• **Description of the task**: Repeat the listing word for word, but skip any pictures.

• **Stored data**:
>>>>

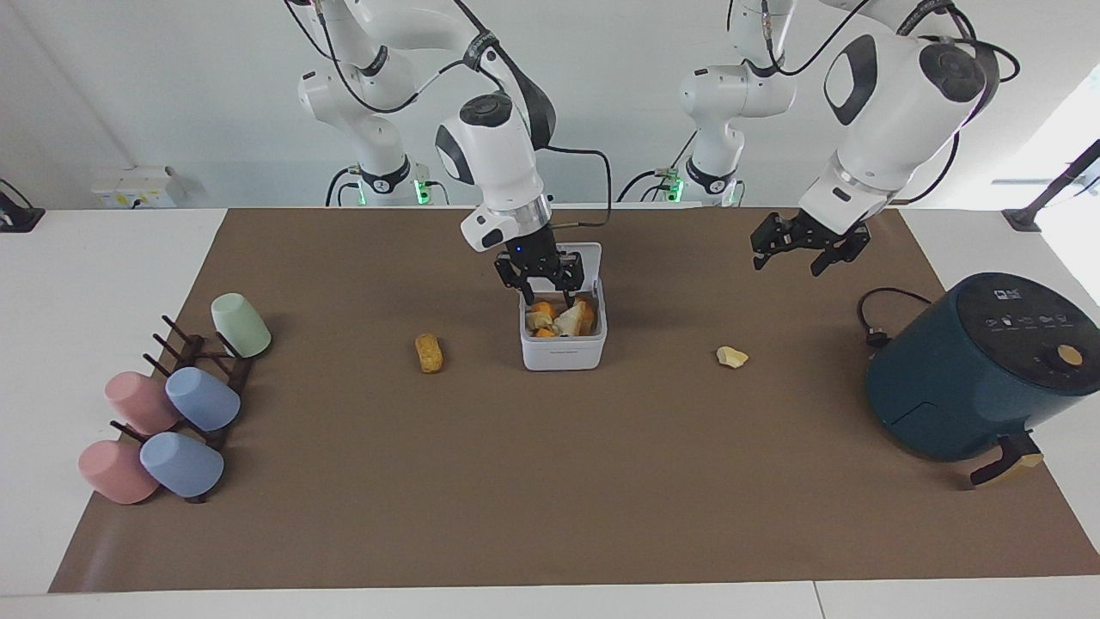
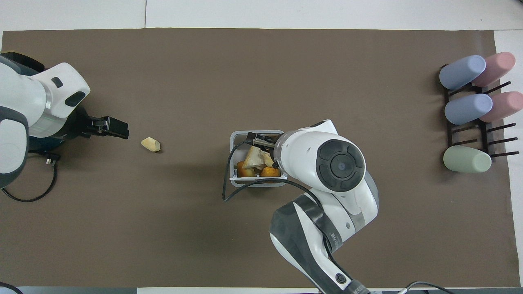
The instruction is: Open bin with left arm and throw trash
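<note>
The small white cube-shaped plastic bin sits mid-tabletop, lid open, holding scraps. The right gripper hangs over it, fingers apart and empty. The left gripper, fingers apart, should descend squarely over the pale yellow lump.

A plain white wall rises past a white table covered by a brown mat.
</note>
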Action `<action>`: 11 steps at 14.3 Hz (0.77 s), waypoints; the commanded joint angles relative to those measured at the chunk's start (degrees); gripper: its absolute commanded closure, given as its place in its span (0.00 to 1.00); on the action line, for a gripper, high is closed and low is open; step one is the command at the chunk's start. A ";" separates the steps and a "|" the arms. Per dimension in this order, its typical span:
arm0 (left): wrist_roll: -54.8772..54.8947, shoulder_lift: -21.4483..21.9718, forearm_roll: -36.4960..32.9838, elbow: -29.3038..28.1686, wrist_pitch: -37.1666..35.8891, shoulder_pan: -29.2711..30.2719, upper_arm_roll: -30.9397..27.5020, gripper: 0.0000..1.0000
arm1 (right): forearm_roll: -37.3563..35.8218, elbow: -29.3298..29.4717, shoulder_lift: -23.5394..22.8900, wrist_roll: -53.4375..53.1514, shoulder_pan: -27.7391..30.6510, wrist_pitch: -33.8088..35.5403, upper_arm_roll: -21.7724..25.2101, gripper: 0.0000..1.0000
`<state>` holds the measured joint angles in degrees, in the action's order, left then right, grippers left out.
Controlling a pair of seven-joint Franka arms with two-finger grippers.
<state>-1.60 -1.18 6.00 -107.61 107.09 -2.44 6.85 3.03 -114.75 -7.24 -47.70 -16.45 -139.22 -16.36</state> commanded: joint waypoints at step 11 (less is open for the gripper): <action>-34.15 -11.12 -3.44 -12.17 26.05 -2.92 0.27 0.00 | -5.93 1.91 3.10 31.15 15.65 12.66 -0.34 0.00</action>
<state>-31.56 -11.53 5.06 -116.89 129.00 -3.46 7.53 -1.89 -110.26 -5.76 -20.97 -2.92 -127.09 -15.97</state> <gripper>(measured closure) 0.000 0.000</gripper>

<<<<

• **The answer**:
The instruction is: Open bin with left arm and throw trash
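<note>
The small white cube-shaped plastic bin sits mid-tabletop, lid open, holding scraps. The right gripper hangs over it, fingers apart and empty. The left gripper, fingers apart, should descend squarely over the pale yellow lump.

A plain white wall rises past a white table covered by a brown mat.
</note>
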Action `<action>`: 11 steps at 14.3 Hz (0.77 s), waypoints; the commanded joint angles relative to those measured at the chunk's start (degrees); gripper: its absolute commanded closure, given as its place in its span (0.00 to 1.00); on the action line, for a gripper, high is closed and low is open; step one is the command at the chunk's start. A ";" separates the steps and a "|" the arms. Per dimension in this order, its typical span:
arm0 (left): wrist_roll: -54.8772..54.8947, shoulder_lift: -21.4483..21.9718, forearm_roll: -36.4960..32.9838, elbow: -29.3038..28.1686, wrist_pitch: -37.1666..35.8891, shoulder_pan: -29.2711..30.2719, upper_arm_roll: -30.9397..27.5020, gripper: 0.0000..1.0000
arm1 (right): forearm_roll: -37.3563..35.8218, elbow: -29.3298..29.4717, shoulder_lift: -23.5394..22.8900, wrist_roll: -53.4375..53.1514, shoulder_pan: -27.7391..30.6510, wrist_pitch: -33.8088..35.5403, upper_arm_roll: -21.7724..25.2101, gripper: 0.0000..1.0000
`<state>` holds the measured joint angles in degrees, in the action's order, left then right, grippers left out.
Controlling a pair of seven-joint Franka arms with two-finger grippers.
<state>-1.60 -1.18 6.00 -107.61 107.09 -2.44 6.85 3.03 -114.75 -7.24 -47.70 -16.45 -139.22 -16.36</state> commanded: joint waypoints at step 11 (less is open for the gripper): <action>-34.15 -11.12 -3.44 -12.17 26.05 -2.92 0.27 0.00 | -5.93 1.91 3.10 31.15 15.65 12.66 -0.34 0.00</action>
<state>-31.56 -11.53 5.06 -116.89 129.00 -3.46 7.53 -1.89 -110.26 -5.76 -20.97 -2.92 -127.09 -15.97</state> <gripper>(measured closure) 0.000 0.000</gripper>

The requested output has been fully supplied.